Note that a small p-value indicates a strong evidence against the Null Hypothesis in favor of Alternative Hypothesis, allowing us to reject the null hypothesis. But, how small is small enough? This is determined by comparing the p-value to the significance level.

Conclusion and Interpretation

In this case, we fail to reject the null hypothesis. Interpretation should be based on the context of the problem:
“Given the significance level 0.1, there is not enough evidence that the population average height of all Lehigh female students is greater than 64.5 inches.”.

Small Sample Case

Now, let us consider a slightly different population parameter: the population average height of all Lehigh female students whose favorite professional sports is NBA. Regarding this target parameter, we wish to perform exactly the same right-tailed test. Let us explore the data.

Note that the sample size of new data set is small (\(n<30\)). In this case, we have to use the \(t\)-test. (Let us presume the population distribution is normal to satisfy the assumption.) \[ T^*=\frac{\bar{X}-\mu_0}{s/\sqrt{n}} \]

For the p-value calculation, we now need to compute one of the tail probabilities of the t-distribution with the corresponding \(n-1\) degrees of freedom. The t-table we use in class does not provide the exact probability, but the R function \(\texttt{\color{brown}{pt()}}\) can be used for the precise computation. Since this is still right-tailed test: \[ \text{p-value}=P[T>t^*]=1-P[T\le t^*]\stackrel{\textsf{R}}{=}\texttt{\color{brown}{1-pt(t.star,n-1)}}. \]

Note that we can reject the null hypothesis in this sub-group analysis. Therefore,
“Given the significance level 0.1, there is enough evidence that the population average height of all Lehigh female students who like the NBA is greater than 64.5 inches.”.

Lab Questions

Let us consider the population average height \(\mu\) of all Lehigh male students.

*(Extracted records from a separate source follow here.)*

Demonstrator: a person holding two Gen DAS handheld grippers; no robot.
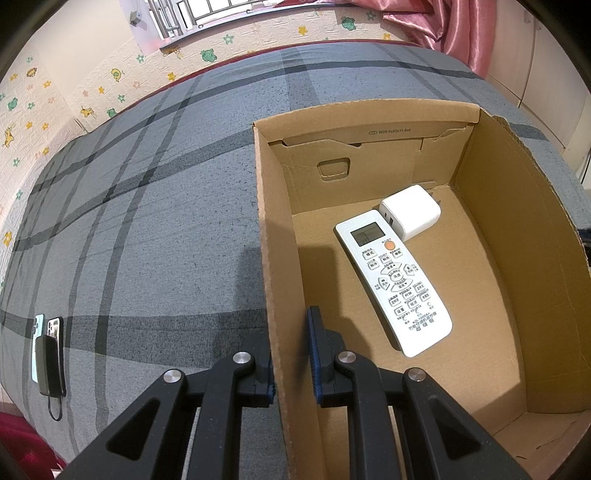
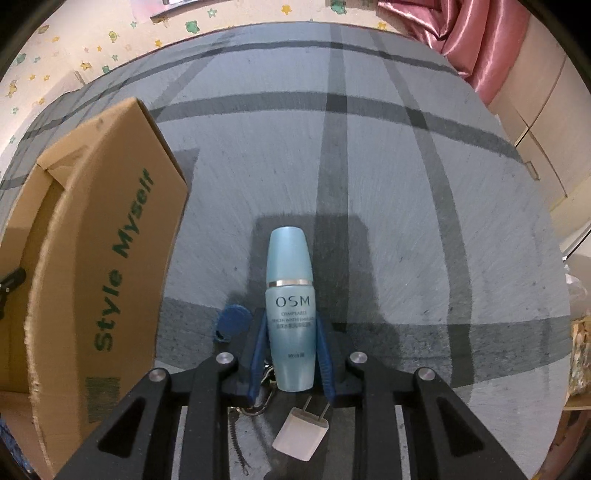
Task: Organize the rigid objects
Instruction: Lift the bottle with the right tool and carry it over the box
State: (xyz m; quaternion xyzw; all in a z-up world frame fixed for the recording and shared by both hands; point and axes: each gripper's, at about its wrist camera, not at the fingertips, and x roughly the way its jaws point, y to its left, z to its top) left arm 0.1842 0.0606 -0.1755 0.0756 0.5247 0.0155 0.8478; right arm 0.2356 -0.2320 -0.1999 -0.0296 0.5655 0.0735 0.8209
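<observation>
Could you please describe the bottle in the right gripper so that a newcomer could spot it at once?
On the grey plaid bedspread, right of the cardboard box, the right gripper clamps a pale blue bottle. Unlike the white plug adapter beneath, it bears "OSM" lettering and a silver band.

Home bedroom. Grey plaid bedsheet (image 1: 147, 221) fills frame centre; cartoon animal wall stickers (image 1: 92, 96) upper left; pink satin curtain (image 2: 461, 40) upper right; barred window (image 1: 192, 14) along top edge.
</observation>
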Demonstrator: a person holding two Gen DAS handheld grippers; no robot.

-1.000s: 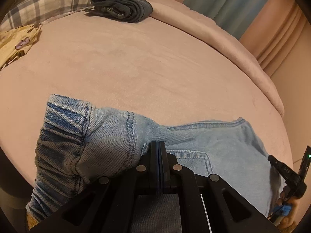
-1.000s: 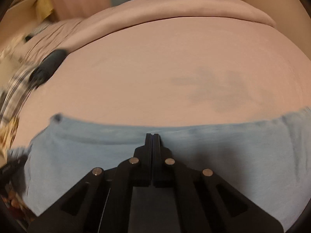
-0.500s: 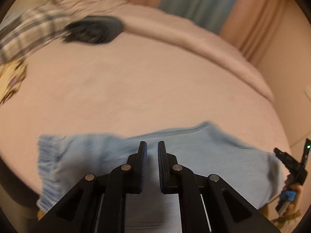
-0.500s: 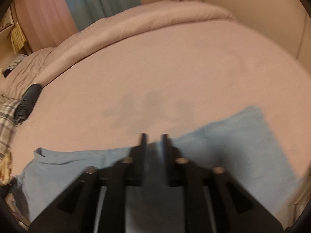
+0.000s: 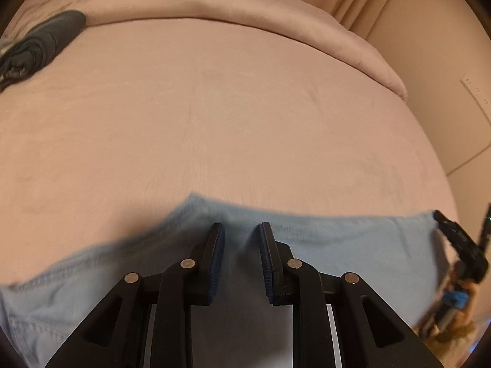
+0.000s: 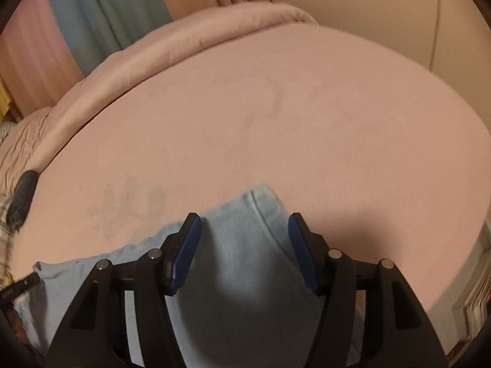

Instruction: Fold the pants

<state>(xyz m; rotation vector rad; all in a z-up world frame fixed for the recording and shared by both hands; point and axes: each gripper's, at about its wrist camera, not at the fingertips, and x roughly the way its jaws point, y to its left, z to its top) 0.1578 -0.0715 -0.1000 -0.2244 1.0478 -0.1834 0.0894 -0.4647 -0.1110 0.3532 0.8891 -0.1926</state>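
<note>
Both wrist views look steeply down, close over the pants on the bed.

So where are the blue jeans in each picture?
Left wrist view: the blue jeans stretch across the bottom, under the open left gripper.
Right wrist view: the blue jeans sit bottom centre, one corner poking up between the fingers of the open right gripper, running off to the lower left.
Shared landmark: the dark folded garment on the pink bed, upper left in the left view, left edge in the right view.
</note>
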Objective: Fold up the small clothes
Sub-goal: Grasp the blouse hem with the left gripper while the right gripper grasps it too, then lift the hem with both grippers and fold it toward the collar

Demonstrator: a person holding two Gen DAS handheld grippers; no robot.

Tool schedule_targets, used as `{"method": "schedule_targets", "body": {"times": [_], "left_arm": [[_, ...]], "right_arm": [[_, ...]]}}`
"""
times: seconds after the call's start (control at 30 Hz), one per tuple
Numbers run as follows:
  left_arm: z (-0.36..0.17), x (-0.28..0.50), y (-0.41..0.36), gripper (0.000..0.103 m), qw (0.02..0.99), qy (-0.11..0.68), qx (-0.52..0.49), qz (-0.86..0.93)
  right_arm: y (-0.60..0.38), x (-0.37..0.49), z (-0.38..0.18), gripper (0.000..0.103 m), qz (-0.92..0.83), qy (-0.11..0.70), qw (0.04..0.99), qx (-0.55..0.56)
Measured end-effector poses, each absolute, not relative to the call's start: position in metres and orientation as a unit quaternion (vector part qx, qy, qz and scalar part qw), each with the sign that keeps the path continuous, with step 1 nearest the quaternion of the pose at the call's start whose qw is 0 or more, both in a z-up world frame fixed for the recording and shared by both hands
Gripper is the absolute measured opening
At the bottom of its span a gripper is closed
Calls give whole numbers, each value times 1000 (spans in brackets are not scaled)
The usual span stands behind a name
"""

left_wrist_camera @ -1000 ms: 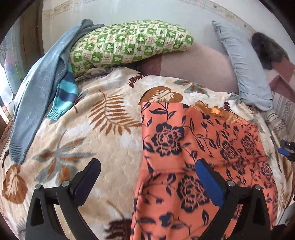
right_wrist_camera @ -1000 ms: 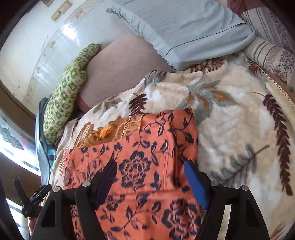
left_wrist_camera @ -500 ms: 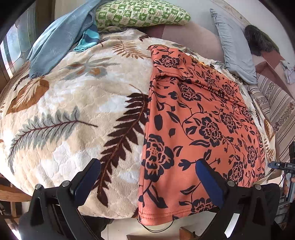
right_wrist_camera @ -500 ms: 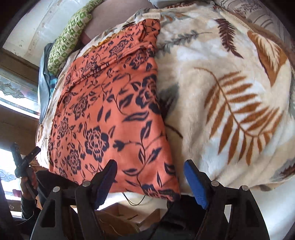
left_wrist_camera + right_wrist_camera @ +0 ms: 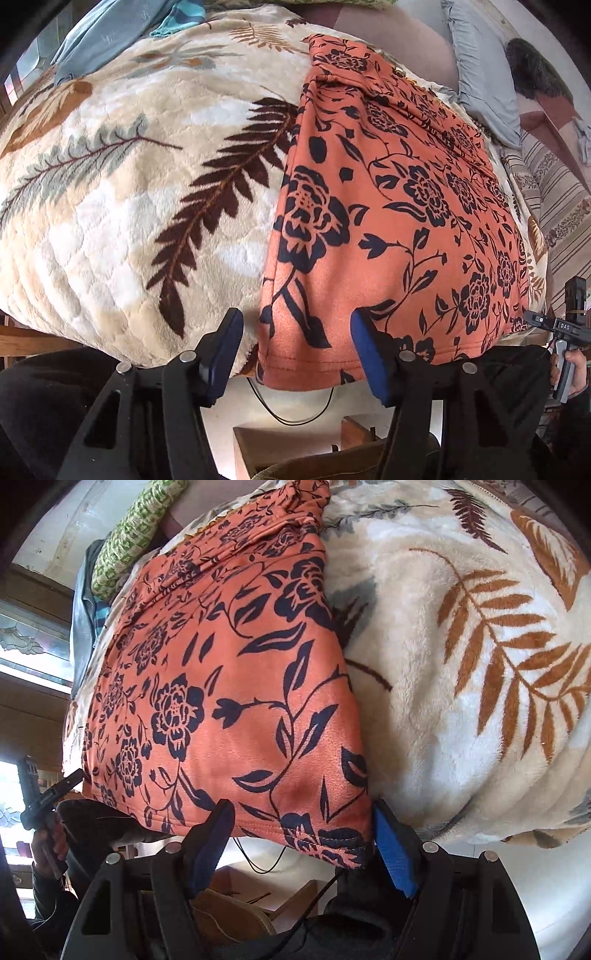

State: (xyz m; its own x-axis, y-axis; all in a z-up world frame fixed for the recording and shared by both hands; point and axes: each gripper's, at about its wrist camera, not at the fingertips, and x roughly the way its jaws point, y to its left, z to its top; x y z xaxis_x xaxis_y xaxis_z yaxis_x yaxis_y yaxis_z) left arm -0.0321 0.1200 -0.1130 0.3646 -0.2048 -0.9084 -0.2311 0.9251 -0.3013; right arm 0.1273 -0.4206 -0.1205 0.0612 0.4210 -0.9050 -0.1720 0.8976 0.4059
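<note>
Orange floral garment (image 5: 399, 206) lies spread flat on the bed, over a cream leaf-print blanket (image 5: 140, 192), running lengthwise from the near edge of the bed toward the head end. Its hem hangs slightly over the near edge. In the right wrist view we see the same garment (image 5: 229, 686) and the blanket (image 5: 461, 672) beside it.

We hold the left tongs (image 5: 297, 354) wide open at the near edge of the bed, straddling the garment's left hem corner. One finger sits over the blanket just beside the garment's side edge; the other sits over the hem. Neither pad (image 5: 365, 354) grips the cloth.

We hold the right tongs (image 5: 299, 843) wide open at the garment's right hem corner. The hem corner lies between the two fingers, and the blue pad (image 5: 393, 853) sits just beside the side seam. We cannot tell whether the pads touch the fabric.

At the head end of the bed we see a green patterned pillow (image 5: 136, 528), a grey pillow (image 5: 480, 74) and a blue-grey garment (image 5: 107, 33) near the far left corner. A thin black cable (image 5: 291, 410) hangs below the hem.
</note>
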Motion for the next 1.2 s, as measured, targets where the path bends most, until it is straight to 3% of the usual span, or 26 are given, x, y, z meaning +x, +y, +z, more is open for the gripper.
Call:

In particular, we are interested in whether the average height of the male students is less than 70 inches and wish to statistically confirm this claim with a 0.1 significance level.

1. Choose the right form of the null and alternative hypotheses.

1. \(H_0:\; \mu \le 70 \;\;\text{vs.}\;\;H_a:\; \mu > 70.\)
2. \(H_0:\; \mu \ge 70 \;\;\text{vs.}\;\;H_a:\; \mu < 70.\)
3. \(H_0:\; \mu < 70 \;\;\text{vs.}\;\;H_a:\; \mu \ge 70.\)
4. \(H_0:\; \mu > 70 \;\;\text{vs.}\;\;H_a:\; \mu \le 70.\)

2. Subset the relevant sample data and record the necessary component.
   What would be your choice of the test? (Determine it solely based on the sample size.)

1. z-test
2. t-test

3. Compute the test-statistic and calculate the p-value.

4. Make a conclusion and choose the correct interpretation.

1. Reject \(H_0\). There is enough evidence that the population average height of all Lehigh male students is less than 70.
2. Reject \(H_0\). There is not enough evidence that the population average height of all Lehigh male students is less than 70.
3. Fail to reject \(H_0\). There is enough evidence that the population average height of all Lehigh male students is less than 70.
4. Fail to teject \(H_0\). There is not enough evidence that the population average height of all Lehigh male students is less than 70.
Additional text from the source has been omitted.